Sirens were installed around the city after the war started, Tsukiyama added, and there would be periodic tests. “I remember hearing the sirens going off. The radio would give us a warning: ‘This is only a test, don’t get alarmed,'” said Tsukiyama, who was born and raised in Hawaii.

Along with other Nisei [second-generation Japanese Americans], he joined the Varsity Victory Volunteers and the U.S. Army’s 442nd Regimental Combat Team, then was reassigned to the Military Intelligence Service in India and Burma. (One of the characters in the new movie, “Go For Broke,” is based on Tsukiyama’s life and he also made a cameo appearance in the film.)
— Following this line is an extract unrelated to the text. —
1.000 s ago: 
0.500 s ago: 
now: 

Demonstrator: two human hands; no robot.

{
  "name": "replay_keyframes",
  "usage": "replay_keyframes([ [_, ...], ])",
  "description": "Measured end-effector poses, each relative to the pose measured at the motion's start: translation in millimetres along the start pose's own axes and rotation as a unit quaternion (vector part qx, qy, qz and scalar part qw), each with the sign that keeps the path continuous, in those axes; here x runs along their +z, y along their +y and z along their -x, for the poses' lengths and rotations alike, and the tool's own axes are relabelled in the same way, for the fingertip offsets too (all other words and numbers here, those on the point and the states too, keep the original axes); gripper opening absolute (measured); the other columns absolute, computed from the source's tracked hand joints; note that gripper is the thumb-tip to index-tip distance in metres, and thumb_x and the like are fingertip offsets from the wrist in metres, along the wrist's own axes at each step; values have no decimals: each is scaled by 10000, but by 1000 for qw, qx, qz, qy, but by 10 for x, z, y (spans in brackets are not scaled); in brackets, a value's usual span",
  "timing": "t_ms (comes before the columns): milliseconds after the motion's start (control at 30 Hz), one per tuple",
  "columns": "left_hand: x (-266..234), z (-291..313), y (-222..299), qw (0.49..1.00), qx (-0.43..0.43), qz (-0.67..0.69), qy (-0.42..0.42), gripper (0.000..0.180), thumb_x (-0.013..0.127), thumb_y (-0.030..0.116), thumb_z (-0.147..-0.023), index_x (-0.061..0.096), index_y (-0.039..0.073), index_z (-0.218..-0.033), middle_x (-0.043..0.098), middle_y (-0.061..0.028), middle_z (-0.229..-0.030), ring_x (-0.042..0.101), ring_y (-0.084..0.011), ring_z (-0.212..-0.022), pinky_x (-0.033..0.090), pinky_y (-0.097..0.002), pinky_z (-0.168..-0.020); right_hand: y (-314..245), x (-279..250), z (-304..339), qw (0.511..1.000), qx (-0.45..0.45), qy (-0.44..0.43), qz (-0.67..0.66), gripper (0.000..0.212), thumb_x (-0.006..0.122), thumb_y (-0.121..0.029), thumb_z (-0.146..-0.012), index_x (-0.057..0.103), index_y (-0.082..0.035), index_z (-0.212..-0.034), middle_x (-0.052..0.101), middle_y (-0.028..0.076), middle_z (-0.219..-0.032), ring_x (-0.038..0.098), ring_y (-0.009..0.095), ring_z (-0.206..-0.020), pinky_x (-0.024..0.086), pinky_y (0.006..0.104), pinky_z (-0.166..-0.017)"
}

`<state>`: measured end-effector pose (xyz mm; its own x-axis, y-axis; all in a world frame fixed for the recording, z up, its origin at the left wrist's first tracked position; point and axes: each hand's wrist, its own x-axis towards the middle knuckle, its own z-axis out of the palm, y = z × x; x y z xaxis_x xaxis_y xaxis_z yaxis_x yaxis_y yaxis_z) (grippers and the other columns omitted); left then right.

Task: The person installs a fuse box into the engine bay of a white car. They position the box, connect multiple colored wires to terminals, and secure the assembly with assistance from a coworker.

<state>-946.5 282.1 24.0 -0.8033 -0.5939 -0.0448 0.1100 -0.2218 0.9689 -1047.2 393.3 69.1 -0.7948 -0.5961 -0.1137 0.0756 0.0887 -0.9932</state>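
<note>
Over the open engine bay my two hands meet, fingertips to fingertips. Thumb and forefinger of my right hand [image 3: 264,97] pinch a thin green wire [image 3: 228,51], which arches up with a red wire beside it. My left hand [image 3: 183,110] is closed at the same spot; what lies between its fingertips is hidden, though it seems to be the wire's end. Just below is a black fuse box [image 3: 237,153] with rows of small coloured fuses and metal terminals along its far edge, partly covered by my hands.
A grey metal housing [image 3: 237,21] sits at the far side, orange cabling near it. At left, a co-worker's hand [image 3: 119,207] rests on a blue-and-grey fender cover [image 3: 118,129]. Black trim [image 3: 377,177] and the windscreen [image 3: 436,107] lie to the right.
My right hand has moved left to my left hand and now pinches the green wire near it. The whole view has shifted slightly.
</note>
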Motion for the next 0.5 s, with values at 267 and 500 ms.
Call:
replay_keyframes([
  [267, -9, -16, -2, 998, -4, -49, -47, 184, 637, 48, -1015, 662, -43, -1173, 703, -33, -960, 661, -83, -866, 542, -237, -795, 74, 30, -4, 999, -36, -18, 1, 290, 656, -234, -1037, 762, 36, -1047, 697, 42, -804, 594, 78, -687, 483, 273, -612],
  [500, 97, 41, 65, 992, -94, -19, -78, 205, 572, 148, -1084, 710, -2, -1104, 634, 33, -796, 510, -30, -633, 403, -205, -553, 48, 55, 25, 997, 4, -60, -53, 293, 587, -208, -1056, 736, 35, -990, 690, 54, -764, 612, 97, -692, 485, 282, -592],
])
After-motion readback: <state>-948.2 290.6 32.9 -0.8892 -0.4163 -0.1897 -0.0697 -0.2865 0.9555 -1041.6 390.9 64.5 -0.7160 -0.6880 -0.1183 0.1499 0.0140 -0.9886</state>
These days, Tsukiyama says he isn’t surprised the air raid warning sirens will be wailing again come December — only this time, it’s due to the rising tensions between the U.S. and North Korea and because Hawaii has long been a military defense outpost.

“I suppose that’s necessary as a precaution, but I don’t think North Korea is gonna attack,” Tsukiyama said. “They’d be foolish to threaten South Korea or Japan or the United States.”

But concerns are growing. North Korean leader Kim Jong-un has repeatedly threatened to drop a bomb over the Pacific Ocean, and President Donald Trump has threatened North Korea with “fire and fury” and designated North Korea as a state sponsor of terrorism.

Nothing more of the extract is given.